Work instruction —
Only one stretch of the data is wanted: the line containing "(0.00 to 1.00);", the line containing "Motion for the", and every line between them, copied exactly.

Given material —

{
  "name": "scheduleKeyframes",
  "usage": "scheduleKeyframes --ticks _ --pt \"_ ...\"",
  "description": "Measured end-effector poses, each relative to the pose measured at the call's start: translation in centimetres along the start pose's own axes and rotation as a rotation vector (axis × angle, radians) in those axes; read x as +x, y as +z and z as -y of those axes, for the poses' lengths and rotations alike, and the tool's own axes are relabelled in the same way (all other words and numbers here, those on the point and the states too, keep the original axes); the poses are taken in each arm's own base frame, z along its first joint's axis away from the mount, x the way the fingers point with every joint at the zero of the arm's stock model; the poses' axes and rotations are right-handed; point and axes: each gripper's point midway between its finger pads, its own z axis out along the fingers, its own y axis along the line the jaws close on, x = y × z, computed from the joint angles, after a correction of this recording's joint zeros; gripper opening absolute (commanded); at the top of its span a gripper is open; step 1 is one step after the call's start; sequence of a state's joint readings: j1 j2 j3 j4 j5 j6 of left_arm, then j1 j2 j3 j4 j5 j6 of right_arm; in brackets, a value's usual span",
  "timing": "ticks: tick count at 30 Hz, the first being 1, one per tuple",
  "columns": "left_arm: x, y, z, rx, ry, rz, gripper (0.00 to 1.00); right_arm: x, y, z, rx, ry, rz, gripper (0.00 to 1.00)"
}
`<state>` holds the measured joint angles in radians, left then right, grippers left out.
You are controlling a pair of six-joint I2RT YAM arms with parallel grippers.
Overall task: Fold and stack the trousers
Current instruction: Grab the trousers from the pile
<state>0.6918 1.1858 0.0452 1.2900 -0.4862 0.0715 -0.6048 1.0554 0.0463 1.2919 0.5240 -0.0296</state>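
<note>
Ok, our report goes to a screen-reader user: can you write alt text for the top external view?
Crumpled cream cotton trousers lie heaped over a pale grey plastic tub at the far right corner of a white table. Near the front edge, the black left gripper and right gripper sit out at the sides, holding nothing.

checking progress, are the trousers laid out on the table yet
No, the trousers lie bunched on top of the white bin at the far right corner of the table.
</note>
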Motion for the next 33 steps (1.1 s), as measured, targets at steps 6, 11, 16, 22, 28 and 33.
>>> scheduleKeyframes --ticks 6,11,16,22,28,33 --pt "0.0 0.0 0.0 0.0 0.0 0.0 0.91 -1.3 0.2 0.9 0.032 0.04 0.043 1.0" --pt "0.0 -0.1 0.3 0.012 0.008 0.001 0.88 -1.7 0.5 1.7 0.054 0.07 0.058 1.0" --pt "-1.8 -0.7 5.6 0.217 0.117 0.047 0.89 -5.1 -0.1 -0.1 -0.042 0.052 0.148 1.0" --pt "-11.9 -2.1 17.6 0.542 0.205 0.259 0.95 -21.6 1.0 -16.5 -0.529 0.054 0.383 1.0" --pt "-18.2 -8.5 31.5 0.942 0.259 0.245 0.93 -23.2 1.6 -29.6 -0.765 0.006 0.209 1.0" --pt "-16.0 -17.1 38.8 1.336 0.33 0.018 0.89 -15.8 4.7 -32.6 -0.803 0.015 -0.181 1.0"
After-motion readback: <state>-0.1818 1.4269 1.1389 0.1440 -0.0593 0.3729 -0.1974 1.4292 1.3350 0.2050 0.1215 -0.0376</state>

Expected output —
  "columns": "left_arm: x, y, z, rx, ry, rz, gripper (0.00 to 1.00); right_arm: x, y, z, rx, ry, rz, gripper (0.00 to 1.00)"
}
`<state>` holds the measured joint angles in radians, left then right, grippers left out.
You are controlling a pair of six-joint I2RT YAM arms with parallel grippers.
Overall task: Fold and stack the trousers
Current instruction: Grab the trousers from the pile
<state>0.6918 1.1858 0.0452 1.2900 -0.4862 0.0715 -0.6048 1.0554 0.0463 1.2919 0.5240 -0.0296</state>
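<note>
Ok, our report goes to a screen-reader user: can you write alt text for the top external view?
Crumpled cream cotton trousers lie heaped over a pale grey plastic tub at the far right corner of a white table. Near the front edge, the black left gripper and right gripper sit out at the sides, holding nothing.

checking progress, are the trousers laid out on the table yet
No, the trousers lie bunched on top of the white bin at the far right corner of the table.
</note>
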Motion for the next 33 steps (1.1 s), as measured, targets at steps 6, 11, 16, 22, 28 and 33.

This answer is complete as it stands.